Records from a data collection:
╔══
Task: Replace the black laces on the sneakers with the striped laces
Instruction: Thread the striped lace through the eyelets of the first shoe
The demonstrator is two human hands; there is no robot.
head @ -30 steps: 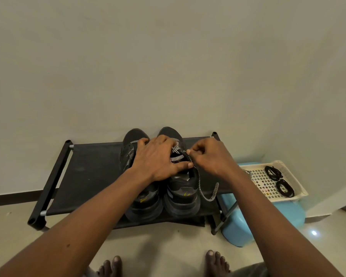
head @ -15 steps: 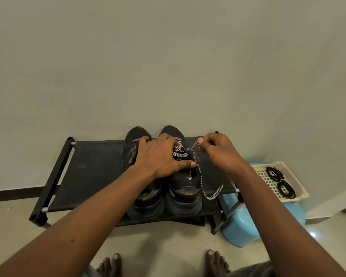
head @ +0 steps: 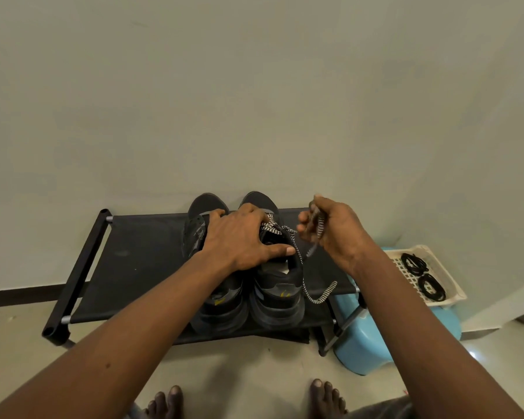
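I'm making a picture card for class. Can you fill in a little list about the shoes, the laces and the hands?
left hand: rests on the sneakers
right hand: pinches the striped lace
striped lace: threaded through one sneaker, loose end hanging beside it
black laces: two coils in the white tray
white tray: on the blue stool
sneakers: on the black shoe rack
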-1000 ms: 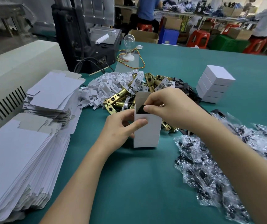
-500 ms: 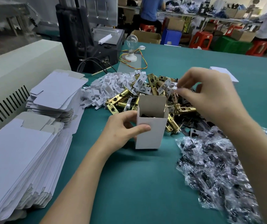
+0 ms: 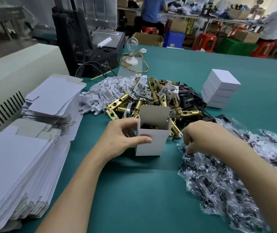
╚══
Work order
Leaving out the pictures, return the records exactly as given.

Written answer
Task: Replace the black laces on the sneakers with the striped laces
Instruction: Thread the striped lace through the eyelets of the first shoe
The demonstrator is two human hands; there is no robot.
head @ -30 steps: 
head @ -15 steps: 
head @ +0 steps: 
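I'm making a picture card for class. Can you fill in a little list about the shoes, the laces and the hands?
left hand: rests on the sneakers
right hand: pinches the striped lace
striped lace: threaded through one sneaker, loose end hanging beside it
black laces: two coils in the white tray
white tray: on the blue stool
sneakers: on the black shoe rack
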-1000 ms: 
-500 ms: 
+0 ms: 

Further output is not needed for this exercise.